SUPPLIED MATERIAL:

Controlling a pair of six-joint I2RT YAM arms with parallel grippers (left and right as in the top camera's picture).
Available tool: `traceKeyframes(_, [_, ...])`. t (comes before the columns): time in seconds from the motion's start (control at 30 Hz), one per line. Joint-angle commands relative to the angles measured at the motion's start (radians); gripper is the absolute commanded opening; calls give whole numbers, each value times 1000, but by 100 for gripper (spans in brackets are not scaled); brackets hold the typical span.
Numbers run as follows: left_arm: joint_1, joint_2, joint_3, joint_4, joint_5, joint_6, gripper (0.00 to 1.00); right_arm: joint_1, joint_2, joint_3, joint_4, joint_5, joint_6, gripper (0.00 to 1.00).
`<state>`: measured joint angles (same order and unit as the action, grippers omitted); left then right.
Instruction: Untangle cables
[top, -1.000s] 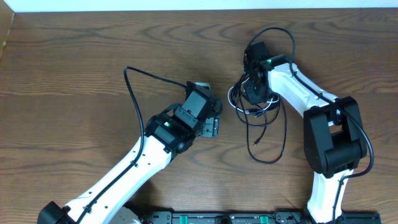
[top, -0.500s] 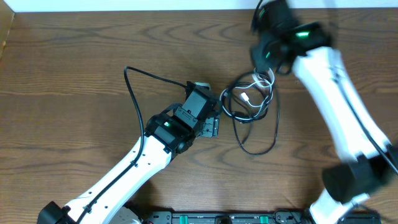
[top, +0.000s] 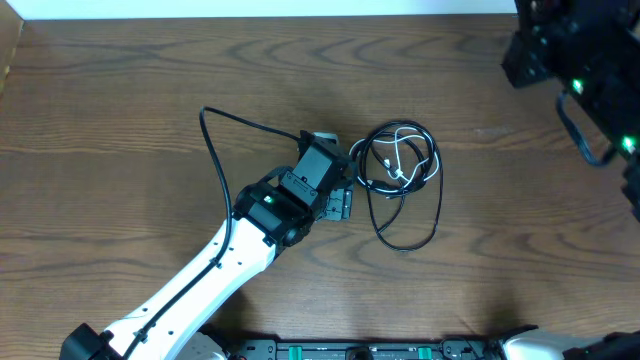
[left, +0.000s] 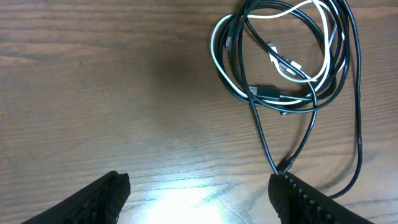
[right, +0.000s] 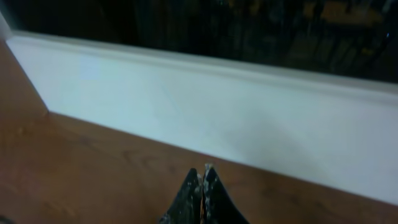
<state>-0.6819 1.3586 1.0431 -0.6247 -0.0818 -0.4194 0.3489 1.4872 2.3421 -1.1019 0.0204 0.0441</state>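
- Right pincer (right: 201, 182): you have it clenched tight, fingertips pressed together with nothing between them. A second ago it was down in the cable bundle. It has since risen and swung out to the far right corner of the overhead view, where the arm is blurred. Its wrist camera shows only the table's edge and a white wall (right: 186, 106), with no cable.
- Left pincer (left: 199, 193): released and spread wide, gripping nothing and touching nothing. It hangs over bare wood and has not shifted over the last second.
- Bundle of thin black and white cables (top: 400, 165): it lies flat on the brown wood-grain table (top: 120, 100), just beside the left pincer on its right side, free of both pincers. Since the right pincer left, the coil sits slightly nearer the left arm and the black tail loop is drawn in shorter.
- Condition of the bundle (left: 280, 62): the white cable is wound inside the black coils, with small plug ends near the middle. One black strand runs down from the coil, and another loops wide on the right.
- Finding: the pull rearranged the coil but did not separate it. I judge the task barely advanced. Your left pincer is the better placed for the next grip.
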Motion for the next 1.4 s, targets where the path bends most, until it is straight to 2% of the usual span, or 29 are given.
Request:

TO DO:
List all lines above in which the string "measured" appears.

RESPONSE TO THE EXERCISE:
Available tool: `traceKeyframes(_, [_, ...])`. t (comes before the columns): time in seconds from the motion's start (control at 30 Hz), one per line. Joint-angle commands relative to the angles measured at the motion's start (radians); gripper is the absolute commanded opening; calls give whole numbers, each value times 1000, but by 100 for gripper (spans in brackets are not scaled); brackets hold the typical span.
`<state>`: measured joint angles (same order and unit as the action, grippers omitted); left then right.

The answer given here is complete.